__REQUIREMENT__. Collect each line of the records containing the string "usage".

(Items from a dataset)
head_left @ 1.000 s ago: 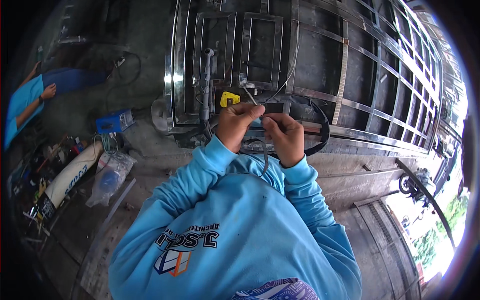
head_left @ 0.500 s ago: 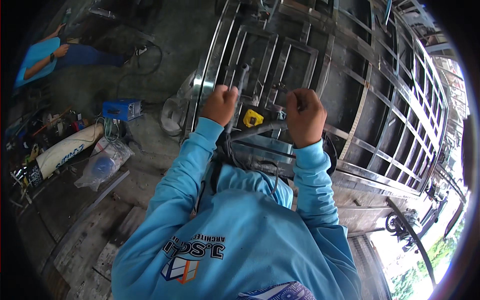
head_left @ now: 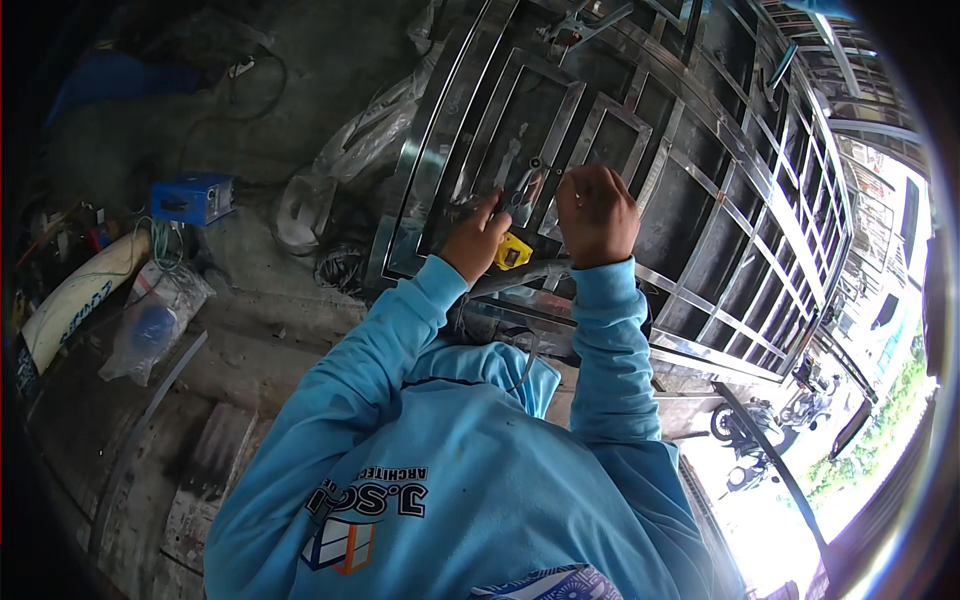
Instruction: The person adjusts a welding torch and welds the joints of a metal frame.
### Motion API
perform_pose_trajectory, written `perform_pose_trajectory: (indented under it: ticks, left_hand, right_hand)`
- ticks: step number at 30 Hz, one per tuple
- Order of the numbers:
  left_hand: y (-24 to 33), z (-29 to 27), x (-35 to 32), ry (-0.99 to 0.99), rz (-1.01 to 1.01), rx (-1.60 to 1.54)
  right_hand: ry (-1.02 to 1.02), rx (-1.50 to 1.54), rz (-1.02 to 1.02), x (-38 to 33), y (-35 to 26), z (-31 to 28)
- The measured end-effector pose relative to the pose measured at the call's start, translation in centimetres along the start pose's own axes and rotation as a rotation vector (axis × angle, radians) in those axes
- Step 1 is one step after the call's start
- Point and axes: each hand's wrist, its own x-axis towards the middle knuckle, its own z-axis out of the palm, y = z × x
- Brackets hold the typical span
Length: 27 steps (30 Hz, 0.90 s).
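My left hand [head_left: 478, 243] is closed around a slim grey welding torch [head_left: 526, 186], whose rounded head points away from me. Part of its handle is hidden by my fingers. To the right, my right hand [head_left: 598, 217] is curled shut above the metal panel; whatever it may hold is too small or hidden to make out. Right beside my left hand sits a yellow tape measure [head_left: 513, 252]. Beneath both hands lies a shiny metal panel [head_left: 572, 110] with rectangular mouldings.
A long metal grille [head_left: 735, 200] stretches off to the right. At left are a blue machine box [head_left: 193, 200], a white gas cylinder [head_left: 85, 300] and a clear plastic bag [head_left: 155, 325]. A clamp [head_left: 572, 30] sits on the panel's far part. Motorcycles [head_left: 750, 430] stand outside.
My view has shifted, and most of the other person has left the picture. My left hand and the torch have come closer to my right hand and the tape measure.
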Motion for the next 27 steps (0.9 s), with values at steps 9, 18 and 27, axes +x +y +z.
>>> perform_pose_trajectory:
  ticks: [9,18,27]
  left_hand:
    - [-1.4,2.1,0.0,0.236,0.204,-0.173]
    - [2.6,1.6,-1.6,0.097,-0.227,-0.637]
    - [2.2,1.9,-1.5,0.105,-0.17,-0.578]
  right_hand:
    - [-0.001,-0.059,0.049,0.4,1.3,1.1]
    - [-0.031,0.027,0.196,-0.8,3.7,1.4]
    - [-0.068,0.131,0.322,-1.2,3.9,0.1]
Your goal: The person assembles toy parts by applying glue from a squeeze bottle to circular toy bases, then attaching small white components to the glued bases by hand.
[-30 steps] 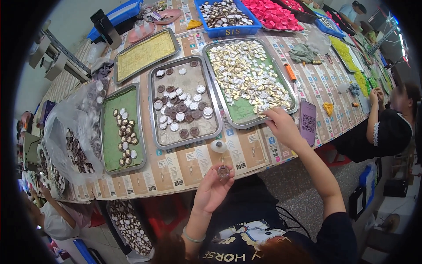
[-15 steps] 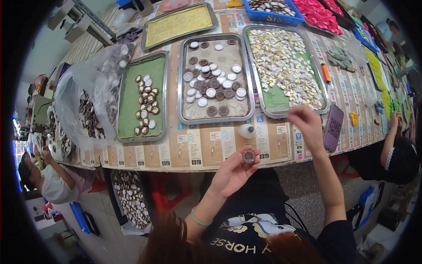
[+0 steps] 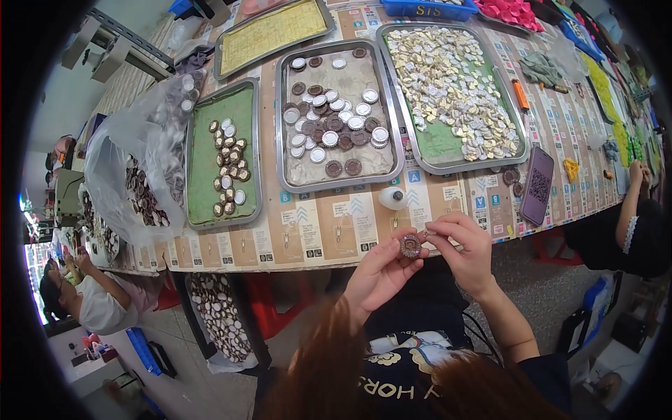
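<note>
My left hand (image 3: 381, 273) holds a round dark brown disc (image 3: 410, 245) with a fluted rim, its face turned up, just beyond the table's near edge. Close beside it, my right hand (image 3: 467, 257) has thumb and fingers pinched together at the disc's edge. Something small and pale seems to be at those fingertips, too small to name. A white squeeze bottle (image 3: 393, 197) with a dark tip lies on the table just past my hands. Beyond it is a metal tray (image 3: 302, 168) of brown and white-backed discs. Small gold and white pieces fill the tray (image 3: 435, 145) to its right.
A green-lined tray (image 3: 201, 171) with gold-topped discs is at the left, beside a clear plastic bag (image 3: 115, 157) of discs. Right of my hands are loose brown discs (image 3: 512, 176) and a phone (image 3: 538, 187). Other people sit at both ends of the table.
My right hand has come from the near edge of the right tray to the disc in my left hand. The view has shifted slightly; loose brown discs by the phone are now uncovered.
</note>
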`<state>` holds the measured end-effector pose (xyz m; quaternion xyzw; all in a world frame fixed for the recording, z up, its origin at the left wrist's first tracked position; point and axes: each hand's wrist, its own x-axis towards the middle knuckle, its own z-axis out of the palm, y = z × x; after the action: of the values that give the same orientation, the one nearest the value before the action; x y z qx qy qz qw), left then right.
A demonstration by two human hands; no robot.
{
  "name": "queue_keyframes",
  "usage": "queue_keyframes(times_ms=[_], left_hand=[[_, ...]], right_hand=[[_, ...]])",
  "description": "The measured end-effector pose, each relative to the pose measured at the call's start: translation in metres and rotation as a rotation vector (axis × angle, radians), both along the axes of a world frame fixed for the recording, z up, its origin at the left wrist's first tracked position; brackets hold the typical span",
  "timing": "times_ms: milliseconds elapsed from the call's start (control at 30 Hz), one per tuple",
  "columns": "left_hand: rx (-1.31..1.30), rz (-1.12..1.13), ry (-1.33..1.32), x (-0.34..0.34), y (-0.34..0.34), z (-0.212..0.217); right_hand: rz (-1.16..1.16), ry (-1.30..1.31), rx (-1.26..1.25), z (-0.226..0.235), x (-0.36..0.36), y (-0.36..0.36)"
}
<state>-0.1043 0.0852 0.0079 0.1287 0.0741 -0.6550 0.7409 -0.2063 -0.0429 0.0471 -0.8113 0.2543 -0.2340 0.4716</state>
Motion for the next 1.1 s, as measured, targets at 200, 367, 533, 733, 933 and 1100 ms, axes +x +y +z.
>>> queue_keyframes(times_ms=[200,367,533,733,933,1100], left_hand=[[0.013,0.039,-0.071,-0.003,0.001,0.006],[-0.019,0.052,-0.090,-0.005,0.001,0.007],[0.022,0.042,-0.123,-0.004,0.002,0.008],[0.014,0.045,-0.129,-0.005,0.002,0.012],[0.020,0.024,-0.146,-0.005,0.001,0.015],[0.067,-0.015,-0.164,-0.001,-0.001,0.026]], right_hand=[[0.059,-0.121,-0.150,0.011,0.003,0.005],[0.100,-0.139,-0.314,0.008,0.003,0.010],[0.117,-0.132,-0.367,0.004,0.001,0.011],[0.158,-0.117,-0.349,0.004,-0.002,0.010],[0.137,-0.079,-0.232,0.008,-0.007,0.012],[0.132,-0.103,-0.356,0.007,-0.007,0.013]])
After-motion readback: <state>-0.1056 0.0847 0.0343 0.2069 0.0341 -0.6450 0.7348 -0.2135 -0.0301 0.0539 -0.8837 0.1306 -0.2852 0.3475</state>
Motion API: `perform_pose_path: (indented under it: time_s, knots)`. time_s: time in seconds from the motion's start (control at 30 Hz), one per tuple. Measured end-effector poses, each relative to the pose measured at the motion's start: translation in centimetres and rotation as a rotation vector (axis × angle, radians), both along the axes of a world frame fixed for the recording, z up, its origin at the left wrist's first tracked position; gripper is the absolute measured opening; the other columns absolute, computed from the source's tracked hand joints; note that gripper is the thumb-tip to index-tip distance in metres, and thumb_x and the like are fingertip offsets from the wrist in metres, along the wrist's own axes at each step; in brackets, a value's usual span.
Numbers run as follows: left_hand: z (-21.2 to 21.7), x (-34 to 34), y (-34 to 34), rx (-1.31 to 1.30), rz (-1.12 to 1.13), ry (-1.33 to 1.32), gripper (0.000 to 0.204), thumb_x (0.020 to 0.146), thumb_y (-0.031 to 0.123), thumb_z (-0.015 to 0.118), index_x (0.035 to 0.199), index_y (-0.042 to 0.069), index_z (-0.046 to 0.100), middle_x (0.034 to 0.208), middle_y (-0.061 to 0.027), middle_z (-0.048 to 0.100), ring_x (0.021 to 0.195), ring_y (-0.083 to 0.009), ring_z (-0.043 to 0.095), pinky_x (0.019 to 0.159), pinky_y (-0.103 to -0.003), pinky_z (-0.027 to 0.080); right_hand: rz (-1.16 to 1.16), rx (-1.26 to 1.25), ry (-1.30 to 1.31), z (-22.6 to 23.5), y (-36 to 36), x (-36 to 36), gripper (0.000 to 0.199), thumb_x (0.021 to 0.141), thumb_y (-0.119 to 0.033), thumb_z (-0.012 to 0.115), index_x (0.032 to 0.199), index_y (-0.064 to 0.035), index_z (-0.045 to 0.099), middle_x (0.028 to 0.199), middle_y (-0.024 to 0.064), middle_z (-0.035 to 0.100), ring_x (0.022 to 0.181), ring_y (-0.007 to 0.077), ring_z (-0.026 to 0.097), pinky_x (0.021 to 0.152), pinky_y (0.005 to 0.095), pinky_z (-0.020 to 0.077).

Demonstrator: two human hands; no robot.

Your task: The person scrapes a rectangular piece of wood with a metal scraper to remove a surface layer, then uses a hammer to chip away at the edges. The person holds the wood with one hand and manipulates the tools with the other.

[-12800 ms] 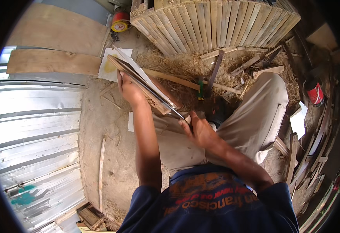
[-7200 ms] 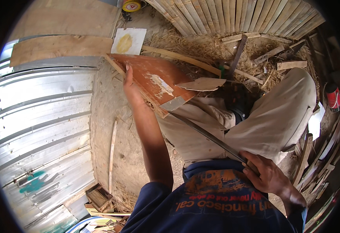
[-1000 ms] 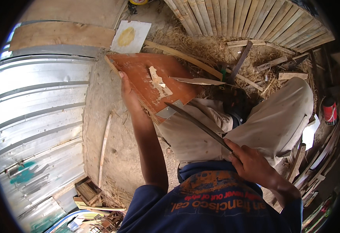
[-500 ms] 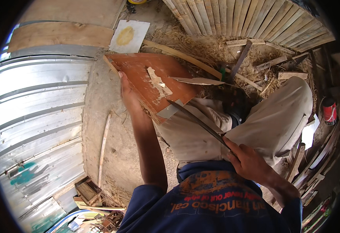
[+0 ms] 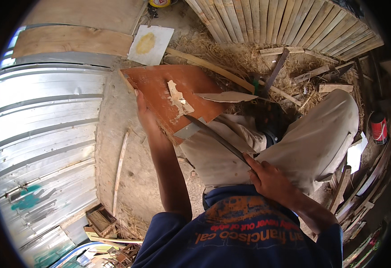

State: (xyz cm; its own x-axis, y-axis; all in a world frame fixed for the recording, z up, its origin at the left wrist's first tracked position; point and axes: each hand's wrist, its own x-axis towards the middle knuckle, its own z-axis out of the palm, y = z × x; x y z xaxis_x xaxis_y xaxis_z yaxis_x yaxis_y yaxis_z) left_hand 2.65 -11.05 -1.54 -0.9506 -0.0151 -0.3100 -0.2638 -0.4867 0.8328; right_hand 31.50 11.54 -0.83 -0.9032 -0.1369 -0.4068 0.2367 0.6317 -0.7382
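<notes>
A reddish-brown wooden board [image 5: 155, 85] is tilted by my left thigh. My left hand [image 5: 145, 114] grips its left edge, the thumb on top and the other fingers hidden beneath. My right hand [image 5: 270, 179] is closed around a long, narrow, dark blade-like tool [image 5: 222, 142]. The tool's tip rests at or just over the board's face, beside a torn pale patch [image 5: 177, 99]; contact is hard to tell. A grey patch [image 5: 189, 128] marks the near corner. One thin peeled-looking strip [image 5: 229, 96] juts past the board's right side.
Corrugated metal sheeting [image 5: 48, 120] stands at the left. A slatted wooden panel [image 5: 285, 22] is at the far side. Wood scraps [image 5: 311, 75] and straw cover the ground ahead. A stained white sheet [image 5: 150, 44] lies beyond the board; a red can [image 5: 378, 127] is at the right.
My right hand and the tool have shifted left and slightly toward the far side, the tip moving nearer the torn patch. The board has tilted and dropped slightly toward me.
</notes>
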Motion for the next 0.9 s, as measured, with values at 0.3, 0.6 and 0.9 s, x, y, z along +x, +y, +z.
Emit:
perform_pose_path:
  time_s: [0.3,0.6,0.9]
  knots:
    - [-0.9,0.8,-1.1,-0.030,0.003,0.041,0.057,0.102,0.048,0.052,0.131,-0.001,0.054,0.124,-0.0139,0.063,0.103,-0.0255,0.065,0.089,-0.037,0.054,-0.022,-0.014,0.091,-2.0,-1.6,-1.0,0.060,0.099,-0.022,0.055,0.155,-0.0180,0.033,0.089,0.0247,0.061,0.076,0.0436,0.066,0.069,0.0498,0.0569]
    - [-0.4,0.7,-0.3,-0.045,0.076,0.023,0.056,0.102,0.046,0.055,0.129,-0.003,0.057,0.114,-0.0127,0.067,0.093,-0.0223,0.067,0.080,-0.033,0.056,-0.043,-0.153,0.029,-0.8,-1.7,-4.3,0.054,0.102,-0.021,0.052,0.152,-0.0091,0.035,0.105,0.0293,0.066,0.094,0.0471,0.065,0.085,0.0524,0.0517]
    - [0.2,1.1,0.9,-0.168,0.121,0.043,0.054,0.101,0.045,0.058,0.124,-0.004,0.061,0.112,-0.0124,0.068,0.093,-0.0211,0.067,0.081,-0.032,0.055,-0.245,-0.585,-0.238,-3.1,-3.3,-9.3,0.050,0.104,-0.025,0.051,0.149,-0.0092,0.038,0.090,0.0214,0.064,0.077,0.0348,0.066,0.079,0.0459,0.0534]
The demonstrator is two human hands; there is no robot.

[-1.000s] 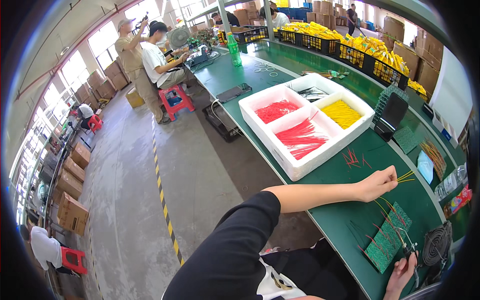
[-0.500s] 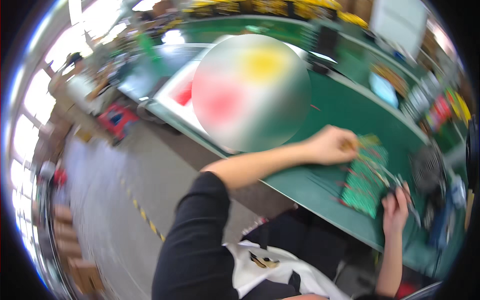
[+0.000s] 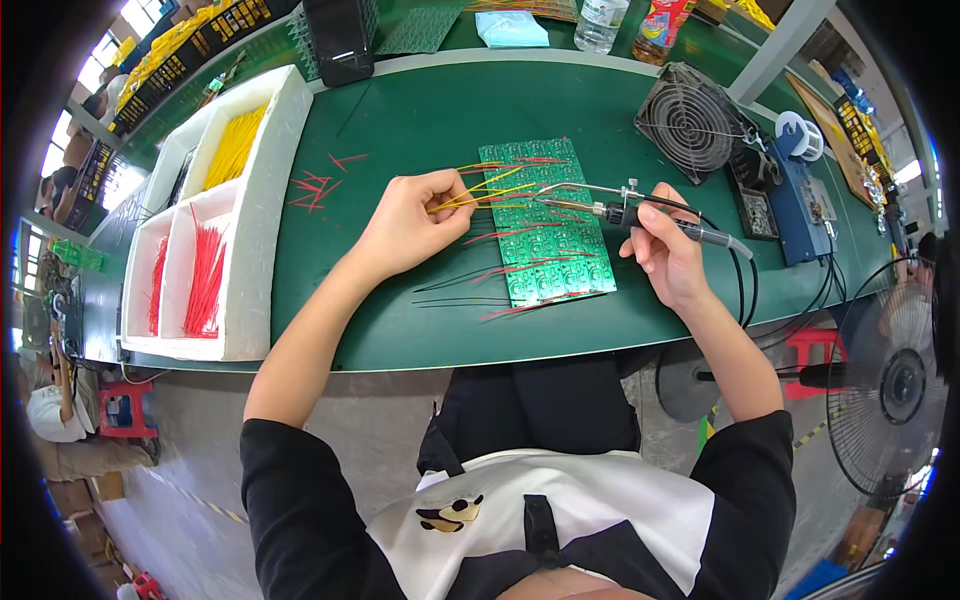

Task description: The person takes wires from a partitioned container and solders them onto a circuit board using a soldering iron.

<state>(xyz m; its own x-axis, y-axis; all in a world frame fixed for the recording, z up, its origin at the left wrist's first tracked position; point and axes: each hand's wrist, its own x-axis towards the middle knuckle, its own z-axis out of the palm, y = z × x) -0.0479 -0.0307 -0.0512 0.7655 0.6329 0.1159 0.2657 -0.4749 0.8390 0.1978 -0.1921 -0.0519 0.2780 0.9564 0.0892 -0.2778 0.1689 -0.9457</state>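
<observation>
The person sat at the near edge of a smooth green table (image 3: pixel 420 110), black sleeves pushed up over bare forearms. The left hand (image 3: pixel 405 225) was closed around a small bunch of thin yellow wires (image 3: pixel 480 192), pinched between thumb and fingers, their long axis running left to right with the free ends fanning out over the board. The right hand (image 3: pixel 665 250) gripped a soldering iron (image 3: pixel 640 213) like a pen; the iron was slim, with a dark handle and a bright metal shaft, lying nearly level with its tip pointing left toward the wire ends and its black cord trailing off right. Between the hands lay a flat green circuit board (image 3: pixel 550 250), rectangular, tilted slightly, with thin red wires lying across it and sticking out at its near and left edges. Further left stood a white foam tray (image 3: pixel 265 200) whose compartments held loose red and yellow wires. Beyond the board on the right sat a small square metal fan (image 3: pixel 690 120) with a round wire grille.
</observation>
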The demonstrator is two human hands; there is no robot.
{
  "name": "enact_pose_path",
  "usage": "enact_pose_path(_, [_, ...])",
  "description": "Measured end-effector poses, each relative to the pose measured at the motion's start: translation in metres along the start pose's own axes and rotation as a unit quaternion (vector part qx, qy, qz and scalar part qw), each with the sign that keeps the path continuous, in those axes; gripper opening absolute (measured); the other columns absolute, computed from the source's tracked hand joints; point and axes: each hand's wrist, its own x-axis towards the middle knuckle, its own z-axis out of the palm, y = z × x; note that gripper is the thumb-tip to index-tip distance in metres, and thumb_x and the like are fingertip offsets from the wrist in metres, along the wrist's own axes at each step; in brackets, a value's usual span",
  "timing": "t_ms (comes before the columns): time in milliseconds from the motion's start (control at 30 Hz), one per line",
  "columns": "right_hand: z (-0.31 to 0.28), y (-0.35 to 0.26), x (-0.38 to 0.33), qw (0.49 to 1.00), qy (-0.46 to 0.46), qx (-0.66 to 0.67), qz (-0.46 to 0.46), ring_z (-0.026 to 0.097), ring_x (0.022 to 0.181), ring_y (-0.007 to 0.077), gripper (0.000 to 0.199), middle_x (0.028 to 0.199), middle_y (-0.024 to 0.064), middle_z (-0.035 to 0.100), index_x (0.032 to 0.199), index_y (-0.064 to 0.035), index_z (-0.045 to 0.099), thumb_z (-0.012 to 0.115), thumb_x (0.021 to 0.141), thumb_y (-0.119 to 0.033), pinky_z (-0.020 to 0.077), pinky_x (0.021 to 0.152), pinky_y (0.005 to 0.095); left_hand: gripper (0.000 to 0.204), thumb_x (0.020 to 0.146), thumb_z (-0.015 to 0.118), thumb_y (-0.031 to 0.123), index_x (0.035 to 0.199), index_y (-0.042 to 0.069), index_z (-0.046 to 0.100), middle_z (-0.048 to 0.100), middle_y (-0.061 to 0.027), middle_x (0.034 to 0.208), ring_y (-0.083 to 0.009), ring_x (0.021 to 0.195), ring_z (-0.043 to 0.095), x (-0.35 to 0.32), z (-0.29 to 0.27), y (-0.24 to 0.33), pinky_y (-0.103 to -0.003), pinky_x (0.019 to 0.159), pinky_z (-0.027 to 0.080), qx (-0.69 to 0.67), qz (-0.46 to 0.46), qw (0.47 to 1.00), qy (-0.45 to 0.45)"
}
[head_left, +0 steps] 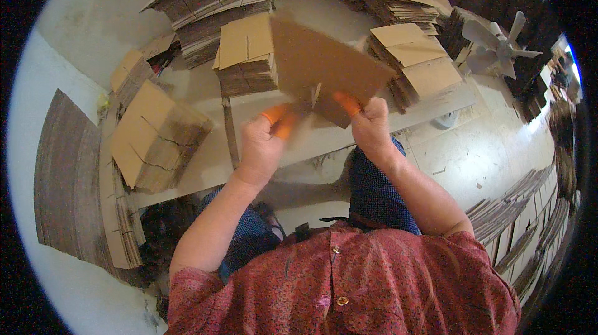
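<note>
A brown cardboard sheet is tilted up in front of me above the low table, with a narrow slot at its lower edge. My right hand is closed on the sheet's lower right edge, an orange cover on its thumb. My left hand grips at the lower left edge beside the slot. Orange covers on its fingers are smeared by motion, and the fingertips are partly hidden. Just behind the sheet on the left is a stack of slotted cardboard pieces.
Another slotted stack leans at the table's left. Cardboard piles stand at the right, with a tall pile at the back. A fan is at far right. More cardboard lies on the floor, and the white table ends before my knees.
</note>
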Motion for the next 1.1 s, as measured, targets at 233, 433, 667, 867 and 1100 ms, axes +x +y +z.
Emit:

__EXERCISE OUTPUT__.
  "usage": "queue_keyframes(times_ms=[_], left_hand=[[_, ...]], right_hand=[[_, ...]])",
  "usage": "enact_pose_path(_, [_, ...])",

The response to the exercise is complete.